T N C Vidya

Prof.

T N C Vidya

Associate Professor

I am primarily interested in vertebrate behaviour and socioecology, while maintaining broader interests in the areas of behavioural ecology, conservation biology, phylogeography, and evolutionary biology. Social animals are fascinating as behavioural interactions among individuals are influenced by various factors such as ecological conditions, demography, kinship between conspecifics leading to potential inclusive fitness benefits, and potential conflicts between conspecifics. Teasing apart the roles that these factors have played in shaping animal societies can constitute challenging and exciting research. The Asian elephant offers a wonderful non-primate mammalian system to carry out such research on as it is socially advanced, offers opportunity for inclusive fitness benefits, and inhabits ecologically diverse habitats. Since most of our current understanding of mammalian socioecological theory comes from the study of primates, studying this non-primate system can broaden our perspective of socioecological theory and further our understanding of sociality in cognitively advanced vertebrates. We have, therefore, been studying the socioecology of the Asian elephant in southern India. We also study communal roosting in mynas.

In the area of conservation biology, we have helped to estimate population sizes of Asian elephant populations by genotyping individuals using non-invasively collected dung samples. We have also used agent-based models to examine bias in population size estimation. Another area of work has been to examine how elephants and people interact with one another in the context of road traffic inside a Protected Area in southern India.

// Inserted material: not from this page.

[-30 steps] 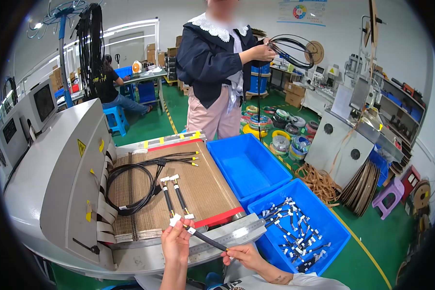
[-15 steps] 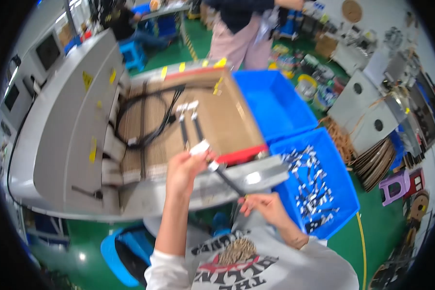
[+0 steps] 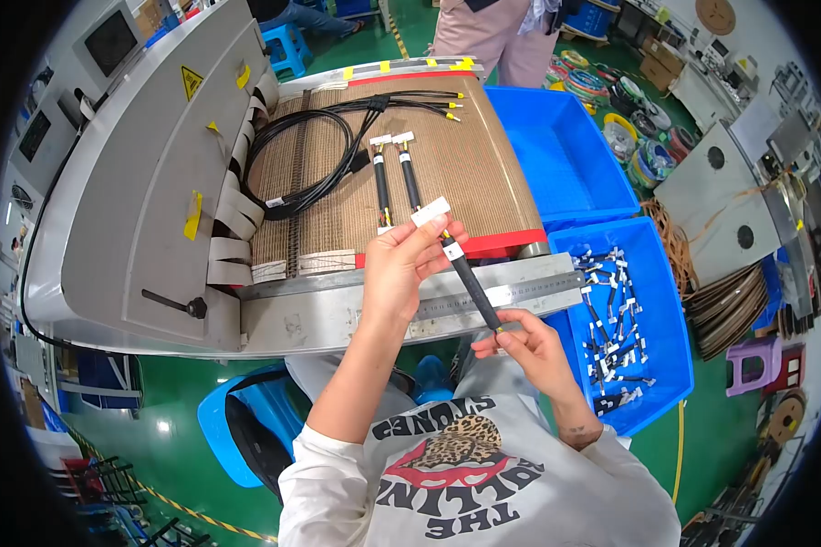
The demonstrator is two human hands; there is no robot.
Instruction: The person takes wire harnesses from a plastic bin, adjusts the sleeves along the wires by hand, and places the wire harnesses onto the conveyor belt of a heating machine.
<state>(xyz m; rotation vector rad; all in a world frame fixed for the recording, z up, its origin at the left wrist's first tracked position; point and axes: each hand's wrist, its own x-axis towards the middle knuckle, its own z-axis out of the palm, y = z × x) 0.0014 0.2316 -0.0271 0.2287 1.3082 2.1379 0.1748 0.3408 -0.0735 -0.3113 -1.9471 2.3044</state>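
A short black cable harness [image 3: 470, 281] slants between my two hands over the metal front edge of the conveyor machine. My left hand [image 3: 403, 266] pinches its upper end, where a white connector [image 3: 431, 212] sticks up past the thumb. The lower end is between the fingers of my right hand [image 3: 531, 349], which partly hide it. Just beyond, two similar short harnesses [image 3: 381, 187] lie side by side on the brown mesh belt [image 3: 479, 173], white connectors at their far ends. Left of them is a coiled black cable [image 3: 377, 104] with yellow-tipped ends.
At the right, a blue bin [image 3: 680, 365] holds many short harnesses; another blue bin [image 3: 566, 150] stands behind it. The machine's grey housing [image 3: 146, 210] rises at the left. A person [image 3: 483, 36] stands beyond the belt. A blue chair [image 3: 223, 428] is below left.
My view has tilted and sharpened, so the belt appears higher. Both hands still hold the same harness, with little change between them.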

Before joining JNCASR in August 2008, I worked on mammalian sociogenetics during my postdoctoral position at Stellenbosch University, South Africa, where I examined genetic relatedness and behavioural data in two populations of the facultatively social yellow mongoose. Before that, I worked on the population genetic structure and phylogeography of the Asian elephant for my doctoral dissertation (Ph.D.: 2005), which was carried out at the Centre for Ecological Sciences, Indian Institute of Science, and in collaboration with the then Centre for Environmental Research and Conservation, Columbia University. We have continued some work on phylogeography in our lab, working on the comparative phylogeography of large mammals in the Western Ghats, southern India.